Yifan Pharmaceutical (002019): F627 domestic third phase meets predetermined standards for overseas approval

Yifan Pharmaceutical (002019): F627 domestic third phase meets predetermined standards for overseas approval

Event: On January 5th, the company issued an announcement that the holding subsidiary Kennenglong’s research product F-627 domestic phase III clinical trial “Statistic Data Graph Collection” was released, and the effectiveness and safety reached the evaluation standards.

F-627 is a new generation of long-acting G-CSF drugs. It is an innovative biopharmaceutical product independently developed by Shanghai Jiannenglong using its own bi-molecular platform. This phase III clinical trial is a domestic multi-center, randomized, open-controlled trial.The first case entry group was completed in 4 years in 2018, and the final case tracking was completed in June 2019.

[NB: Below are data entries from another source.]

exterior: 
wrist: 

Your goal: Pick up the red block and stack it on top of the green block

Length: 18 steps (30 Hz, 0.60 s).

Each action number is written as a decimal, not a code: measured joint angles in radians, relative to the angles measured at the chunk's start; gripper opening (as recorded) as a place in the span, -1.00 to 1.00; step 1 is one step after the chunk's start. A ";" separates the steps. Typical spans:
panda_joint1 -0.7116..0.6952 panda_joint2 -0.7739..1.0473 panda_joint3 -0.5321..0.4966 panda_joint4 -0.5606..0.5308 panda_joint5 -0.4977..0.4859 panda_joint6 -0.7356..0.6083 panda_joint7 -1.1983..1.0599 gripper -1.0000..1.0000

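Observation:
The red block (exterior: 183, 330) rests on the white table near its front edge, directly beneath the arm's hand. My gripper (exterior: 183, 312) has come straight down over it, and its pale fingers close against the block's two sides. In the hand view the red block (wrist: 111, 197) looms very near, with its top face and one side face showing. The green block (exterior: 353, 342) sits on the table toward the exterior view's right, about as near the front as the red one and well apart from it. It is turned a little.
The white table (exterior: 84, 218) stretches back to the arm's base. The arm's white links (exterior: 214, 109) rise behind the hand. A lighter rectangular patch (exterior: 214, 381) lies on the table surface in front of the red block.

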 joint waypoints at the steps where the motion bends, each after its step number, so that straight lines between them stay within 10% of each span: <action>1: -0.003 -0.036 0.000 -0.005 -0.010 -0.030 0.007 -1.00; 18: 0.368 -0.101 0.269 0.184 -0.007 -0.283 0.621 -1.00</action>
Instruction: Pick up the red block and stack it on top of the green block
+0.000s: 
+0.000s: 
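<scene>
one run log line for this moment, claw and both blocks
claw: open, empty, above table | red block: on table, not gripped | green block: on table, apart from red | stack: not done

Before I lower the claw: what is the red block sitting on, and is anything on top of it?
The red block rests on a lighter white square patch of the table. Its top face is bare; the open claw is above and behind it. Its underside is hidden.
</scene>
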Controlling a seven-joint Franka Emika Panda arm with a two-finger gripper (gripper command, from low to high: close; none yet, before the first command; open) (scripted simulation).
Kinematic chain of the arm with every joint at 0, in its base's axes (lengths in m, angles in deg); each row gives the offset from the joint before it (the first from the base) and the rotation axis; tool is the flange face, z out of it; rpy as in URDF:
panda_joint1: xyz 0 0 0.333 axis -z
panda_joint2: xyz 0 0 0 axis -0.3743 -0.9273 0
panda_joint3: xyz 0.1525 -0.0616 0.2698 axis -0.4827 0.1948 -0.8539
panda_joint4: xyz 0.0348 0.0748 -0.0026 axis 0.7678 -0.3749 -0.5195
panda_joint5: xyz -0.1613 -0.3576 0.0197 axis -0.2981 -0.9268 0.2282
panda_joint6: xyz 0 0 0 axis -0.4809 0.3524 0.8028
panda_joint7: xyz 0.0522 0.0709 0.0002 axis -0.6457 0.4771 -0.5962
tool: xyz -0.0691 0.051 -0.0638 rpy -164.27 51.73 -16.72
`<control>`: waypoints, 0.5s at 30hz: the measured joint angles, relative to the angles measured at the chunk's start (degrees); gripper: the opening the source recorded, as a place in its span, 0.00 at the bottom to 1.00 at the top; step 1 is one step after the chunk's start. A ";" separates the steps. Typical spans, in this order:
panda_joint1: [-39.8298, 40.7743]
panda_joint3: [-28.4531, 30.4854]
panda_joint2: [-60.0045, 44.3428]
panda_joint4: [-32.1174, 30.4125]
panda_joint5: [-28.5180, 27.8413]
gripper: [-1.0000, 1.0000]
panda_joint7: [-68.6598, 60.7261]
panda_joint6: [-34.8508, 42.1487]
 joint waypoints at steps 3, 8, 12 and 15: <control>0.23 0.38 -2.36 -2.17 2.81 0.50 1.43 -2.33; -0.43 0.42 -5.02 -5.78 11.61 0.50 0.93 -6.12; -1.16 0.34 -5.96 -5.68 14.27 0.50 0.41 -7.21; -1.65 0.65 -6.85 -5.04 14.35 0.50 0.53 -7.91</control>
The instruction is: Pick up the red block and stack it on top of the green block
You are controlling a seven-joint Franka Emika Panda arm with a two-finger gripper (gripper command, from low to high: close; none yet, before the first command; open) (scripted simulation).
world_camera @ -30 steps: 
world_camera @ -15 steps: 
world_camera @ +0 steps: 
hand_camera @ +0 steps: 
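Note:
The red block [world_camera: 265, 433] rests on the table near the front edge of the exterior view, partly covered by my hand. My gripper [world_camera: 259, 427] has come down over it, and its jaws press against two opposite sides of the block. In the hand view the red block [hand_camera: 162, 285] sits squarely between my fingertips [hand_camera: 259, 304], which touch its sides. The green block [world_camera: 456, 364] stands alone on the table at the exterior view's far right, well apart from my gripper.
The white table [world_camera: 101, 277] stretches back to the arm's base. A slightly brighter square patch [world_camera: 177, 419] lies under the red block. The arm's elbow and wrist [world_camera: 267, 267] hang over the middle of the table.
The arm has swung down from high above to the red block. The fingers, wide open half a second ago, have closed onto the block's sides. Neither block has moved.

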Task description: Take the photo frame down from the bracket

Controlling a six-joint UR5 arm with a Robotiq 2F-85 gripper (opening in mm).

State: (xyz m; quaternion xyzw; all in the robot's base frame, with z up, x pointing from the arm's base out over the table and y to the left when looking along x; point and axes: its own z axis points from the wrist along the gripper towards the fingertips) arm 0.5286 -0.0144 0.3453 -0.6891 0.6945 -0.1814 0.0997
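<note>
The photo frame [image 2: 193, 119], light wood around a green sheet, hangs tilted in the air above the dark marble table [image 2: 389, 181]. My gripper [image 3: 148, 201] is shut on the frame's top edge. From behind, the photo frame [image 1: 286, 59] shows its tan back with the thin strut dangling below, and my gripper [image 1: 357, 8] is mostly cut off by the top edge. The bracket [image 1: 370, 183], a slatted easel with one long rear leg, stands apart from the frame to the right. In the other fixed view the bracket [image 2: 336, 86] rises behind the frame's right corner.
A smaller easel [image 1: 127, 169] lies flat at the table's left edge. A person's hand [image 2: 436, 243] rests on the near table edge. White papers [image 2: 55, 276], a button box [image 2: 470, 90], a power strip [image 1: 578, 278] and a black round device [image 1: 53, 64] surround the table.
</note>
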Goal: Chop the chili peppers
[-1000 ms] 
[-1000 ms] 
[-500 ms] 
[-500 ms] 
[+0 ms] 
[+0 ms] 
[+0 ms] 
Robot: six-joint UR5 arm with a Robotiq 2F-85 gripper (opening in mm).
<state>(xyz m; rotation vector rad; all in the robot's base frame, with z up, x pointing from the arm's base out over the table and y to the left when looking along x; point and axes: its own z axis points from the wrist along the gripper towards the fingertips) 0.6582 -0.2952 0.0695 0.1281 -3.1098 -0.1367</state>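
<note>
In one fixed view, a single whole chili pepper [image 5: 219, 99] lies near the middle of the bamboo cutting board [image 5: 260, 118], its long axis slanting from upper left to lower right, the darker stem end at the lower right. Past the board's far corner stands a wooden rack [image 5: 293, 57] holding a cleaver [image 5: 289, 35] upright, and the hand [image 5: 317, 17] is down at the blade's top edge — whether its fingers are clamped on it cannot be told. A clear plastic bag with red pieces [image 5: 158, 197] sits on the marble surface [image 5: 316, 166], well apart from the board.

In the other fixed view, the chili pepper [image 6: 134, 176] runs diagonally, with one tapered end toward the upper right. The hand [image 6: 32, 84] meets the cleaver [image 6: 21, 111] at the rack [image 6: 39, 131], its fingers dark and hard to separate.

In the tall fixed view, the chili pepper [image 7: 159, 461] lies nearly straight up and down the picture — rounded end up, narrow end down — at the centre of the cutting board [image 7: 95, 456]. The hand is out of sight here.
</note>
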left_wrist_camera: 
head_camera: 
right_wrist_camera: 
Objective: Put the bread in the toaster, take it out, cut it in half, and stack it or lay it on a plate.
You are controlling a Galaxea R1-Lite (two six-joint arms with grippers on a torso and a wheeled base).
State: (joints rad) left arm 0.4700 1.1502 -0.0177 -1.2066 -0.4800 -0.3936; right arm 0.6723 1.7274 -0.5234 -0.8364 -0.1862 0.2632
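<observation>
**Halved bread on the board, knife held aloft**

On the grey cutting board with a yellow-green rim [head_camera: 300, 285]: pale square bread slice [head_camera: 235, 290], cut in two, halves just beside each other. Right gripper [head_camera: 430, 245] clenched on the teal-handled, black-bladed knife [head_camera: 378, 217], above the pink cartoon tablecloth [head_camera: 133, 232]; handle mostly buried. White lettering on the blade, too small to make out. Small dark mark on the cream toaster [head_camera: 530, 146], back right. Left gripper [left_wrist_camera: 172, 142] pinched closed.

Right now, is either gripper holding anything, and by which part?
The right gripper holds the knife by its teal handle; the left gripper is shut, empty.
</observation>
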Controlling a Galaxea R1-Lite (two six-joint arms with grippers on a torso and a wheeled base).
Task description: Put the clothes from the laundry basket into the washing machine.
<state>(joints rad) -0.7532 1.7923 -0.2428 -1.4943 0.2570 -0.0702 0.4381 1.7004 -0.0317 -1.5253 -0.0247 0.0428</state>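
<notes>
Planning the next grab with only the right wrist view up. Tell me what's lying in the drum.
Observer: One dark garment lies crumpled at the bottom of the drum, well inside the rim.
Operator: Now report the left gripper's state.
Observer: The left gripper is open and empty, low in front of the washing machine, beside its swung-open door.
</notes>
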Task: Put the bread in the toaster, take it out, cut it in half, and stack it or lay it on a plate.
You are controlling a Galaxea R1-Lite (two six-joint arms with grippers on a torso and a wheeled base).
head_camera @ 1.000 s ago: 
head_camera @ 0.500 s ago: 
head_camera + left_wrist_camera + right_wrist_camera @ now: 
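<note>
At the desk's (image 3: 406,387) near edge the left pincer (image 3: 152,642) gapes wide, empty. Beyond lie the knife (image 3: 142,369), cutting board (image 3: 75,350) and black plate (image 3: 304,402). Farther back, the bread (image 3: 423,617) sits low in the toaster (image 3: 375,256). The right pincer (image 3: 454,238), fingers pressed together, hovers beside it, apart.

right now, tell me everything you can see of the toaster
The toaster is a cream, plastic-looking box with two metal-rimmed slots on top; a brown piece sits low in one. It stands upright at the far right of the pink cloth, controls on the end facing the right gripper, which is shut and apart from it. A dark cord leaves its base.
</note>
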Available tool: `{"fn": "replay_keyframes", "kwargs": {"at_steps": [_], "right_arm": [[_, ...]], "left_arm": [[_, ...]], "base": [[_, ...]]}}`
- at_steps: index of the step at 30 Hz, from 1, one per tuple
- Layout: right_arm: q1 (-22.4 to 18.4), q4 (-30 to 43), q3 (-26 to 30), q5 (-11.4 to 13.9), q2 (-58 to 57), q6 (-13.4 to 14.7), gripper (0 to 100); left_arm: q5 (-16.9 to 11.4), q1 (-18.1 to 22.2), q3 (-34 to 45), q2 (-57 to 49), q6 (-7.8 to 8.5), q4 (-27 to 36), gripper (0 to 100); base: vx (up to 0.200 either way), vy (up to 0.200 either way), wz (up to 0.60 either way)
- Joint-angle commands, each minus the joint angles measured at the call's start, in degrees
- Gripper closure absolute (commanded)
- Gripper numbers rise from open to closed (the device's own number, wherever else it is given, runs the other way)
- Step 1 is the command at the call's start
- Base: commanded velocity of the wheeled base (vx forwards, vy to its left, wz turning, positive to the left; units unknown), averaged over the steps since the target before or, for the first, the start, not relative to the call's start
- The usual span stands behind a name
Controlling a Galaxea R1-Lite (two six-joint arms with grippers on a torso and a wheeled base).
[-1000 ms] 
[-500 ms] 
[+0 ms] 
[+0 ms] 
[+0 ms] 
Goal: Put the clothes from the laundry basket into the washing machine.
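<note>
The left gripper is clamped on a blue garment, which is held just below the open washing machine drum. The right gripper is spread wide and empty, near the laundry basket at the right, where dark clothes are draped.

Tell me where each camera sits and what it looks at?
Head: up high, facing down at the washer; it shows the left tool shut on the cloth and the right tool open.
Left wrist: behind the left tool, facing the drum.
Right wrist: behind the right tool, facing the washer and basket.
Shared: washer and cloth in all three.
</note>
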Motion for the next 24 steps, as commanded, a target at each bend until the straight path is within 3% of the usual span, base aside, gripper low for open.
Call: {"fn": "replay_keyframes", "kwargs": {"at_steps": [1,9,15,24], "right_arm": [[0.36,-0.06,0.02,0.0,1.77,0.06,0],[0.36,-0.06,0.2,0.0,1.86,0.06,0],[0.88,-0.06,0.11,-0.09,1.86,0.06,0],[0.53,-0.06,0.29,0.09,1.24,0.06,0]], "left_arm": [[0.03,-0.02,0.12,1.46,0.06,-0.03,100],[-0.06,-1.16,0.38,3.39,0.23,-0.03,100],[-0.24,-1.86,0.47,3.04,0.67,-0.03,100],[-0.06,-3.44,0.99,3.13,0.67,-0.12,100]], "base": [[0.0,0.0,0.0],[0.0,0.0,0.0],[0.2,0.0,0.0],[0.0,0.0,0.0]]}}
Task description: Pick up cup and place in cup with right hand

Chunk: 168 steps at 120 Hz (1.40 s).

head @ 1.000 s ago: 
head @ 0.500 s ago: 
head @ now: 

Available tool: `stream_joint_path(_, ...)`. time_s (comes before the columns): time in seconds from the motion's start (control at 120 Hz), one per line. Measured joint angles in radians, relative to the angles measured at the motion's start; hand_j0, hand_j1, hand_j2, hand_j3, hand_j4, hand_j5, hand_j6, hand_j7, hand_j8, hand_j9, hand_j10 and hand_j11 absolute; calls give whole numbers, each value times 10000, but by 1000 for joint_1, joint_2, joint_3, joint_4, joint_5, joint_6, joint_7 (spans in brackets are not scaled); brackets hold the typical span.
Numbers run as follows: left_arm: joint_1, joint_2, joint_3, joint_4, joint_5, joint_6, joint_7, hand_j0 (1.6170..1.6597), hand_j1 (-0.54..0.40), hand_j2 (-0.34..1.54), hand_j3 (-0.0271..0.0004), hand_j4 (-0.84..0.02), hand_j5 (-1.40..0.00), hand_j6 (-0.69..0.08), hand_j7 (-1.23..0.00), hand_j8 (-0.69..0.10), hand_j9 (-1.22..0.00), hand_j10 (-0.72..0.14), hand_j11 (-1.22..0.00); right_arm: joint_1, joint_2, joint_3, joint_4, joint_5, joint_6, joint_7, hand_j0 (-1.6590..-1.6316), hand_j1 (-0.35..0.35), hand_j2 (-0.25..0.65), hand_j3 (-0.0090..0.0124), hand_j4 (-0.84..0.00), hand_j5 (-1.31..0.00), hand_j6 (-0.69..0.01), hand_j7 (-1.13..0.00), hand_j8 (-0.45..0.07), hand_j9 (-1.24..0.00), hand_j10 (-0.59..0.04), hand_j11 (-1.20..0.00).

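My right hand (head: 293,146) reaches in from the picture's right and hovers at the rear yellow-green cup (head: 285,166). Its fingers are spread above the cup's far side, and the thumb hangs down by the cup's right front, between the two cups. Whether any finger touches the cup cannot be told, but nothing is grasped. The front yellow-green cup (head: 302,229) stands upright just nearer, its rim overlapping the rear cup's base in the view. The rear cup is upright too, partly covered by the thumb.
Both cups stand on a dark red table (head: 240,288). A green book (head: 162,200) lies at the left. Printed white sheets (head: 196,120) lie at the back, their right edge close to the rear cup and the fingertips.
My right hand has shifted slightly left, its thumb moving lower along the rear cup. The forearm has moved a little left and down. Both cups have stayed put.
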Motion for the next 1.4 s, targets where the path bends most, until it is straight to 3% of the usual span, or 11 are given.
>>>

The effectiveness and safety have reached the benchmark evaluation standard for clinical trials, and it is indeed equivalent to the control drug (the original research imported drug regenerating human granulocyte colony stimulating factor).

The F-627 domestic phase III clinical trial was successful and provided the necessary and critical conditions for domestic declaration of production. This trial was developed using the latest FDA guidelines to lay an alternative basis for the FDA’s application for a biological product license.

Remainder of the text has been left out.